The coagulation process is an effective environmental protection technology, which is widely used in the wastewater treatment facilities, such as purification treatment of industrial and agricultural waste water, for the destabilization of colloids suspensions and for the removal of suspended solids along with the removal of turbidity and Chemical Oxygen Demand (COD). In recent years, more and more researchers are interested in the synthesis of composite inorganic coagulants. A characteristic example is Polyferric Sulfate(PFS), which is a relatively new poly inorganic coagulation with high cationic charge. In this study, the Microwave Heating Oxidation process, a new preparation method for Polyferric Sulfate was investigated, including types of chemical oxidant, doses of chemical oxidant, reaction temperature (or microwave power), reaction time. And the optimum preparation operation was evaluated by the role of major parameters, including ferrous concentration, total iron concentration, pH value, Alkalinity.
Firstly, the optimum condition of coagulant PFS preparation was investigated, by comparing different oxidants (Hydrogen Peroxide, Sodium Chlorate, Nitric Acid). For Hydrogen Peroxide, the optimum condition decided by experiments are as follows: 39.33mL of Hydrogen Peroxide were added to the raw materal, 100mL of ferrous industrial wastewater, reacting in microwave oven, under 127W, for 50min.
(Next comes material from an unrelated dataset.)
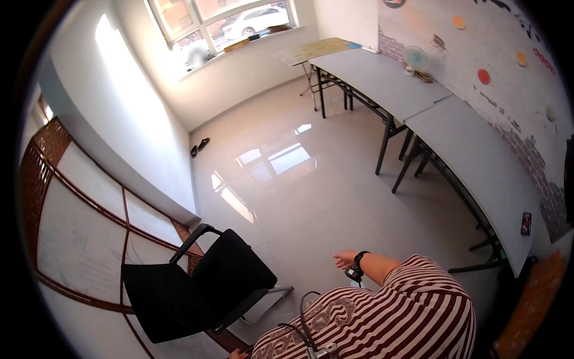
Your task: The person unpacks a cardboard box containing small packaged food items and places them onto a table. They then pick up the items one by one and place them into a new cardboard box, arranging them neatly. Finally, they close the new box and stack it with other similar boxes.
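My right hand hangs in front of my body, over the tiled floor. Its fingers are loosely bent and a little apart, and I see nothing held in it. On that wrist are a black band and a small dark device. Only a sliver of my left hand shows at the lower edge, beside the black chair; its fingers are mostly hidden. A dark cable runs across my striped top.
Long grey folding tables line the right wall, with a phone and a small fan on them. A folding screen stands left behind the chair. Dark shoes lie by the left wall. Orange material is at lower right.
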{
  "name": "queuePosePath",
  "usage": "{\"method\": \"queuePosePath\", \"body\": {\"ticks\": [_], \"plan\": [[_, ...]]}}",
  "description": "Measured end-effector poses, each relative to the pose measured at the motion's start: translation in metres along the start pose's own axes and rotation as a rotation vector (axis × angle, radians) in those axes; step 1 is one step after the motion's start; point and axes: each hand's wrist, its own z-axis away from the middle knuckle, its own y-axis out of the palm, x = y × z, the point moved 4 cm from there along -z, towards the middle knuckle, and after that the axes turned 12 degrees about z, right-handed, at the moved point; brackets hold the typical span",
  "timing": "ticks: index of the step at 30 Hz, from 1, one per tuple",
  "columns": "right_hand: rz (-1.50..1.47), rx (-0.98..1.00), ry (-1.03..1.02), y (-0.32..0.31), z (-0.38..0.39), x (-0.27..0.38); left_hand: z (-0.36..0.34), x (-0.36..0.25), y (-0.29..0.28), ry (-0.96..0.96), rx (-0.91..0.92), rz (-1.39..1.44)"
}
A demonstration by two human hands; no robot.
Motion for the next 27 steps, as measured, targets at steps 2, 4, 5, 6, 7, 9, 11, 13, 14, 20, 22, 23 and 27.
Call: {"method": "queuePosePath", "body": {"ticks": [2, 4, 5, 6, 7, 9, 11, 13, 14, 20, 22, 23, 27], "plan": [[-0.035, -0.024, 0.016, -0.024, 0.022, -0.032, 0.02, 0.027, 0.045, -0.027, 0.092, -0.043], [-0.087, -0.054, 0.014, -0.061, 0.037, -0.077, 0.042, 0.044, 0.088, -0.032, 0.166, -0.066], [-0.097, -0.079, 0.038, -0.078, 0.047, -0.1, 0.051, 0.043, 0.106, -0.015, 0.201, -0.076], [-0.085, -0.074, 0.039, -0.093, 0.058, -0.121, 0.061, 0.041, 0.12, 0.006, 0.242, -0.079], [-0.076, -0.069, 0.038, -0.108, 0.07, -0.142, 0.069, 0.034, 0.136, 0.039, 0.29, -0.077], [-0.073, 0.006, 0.066, -0.123, 0.103, -0.164, 0.083, 0.019, 0.158, 0.108, 0.416, -0.071], [0.001, 0.155, -0.117, -0.138, 0.163, -0.168, 0.17, 0.001, 0.237, 0.168, 0.553, -0.27], [0.11, 0.333, -0.266, -0.134, 0.234, -0.155, 0.278, -0.008, 0.302, 0.181, 0.756, -0.504], [0.177, 0.425, -0.313, -0.128, 0.27, -0.146, 0.298, 0.002, 0.328, 0.133, 0.921, -0.574], [0.361, 0.321, -0.567, -0.101, 0.324, -0.156, 0.402, 0.074, 0.47, 0.233, 1.396, -1.099], [0.286, 0.25, -0.607, -0.105, 0.328, -0.163, 0.413, 0.077, 0.5, 0.276, 1.472, -1.163], [0.227, 0.215, -0.627, -0.107, 0.335, -0.163, 0.416, 0.08, 0.511, 0.3, 1.522, -1.2], [0.117, 0.165, -0.691, -0.123, 0.339, -0.173, 0.427, 0.08, 0.544, 0.425, 1.665, -1.417]]}}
Besides, for Sodium Chlorate, the optimum condition decided by experiments are as follows: 1.86g of Sodium Chlorate were added to the raw materal, 100mL of ferrous industrial wastewater, reacting in microwave oven, under 36W, for 40min. Additionally, for Nitric Acid, the optimum condition decided by experiments are as follows: 6.03mL of Nitric Acid were added to the raw materal, 100mL of ferrous industrial wastewater, reacting in microwave oven, under 127W, for 40min. Thus, the product liquid polyferric could be obtained.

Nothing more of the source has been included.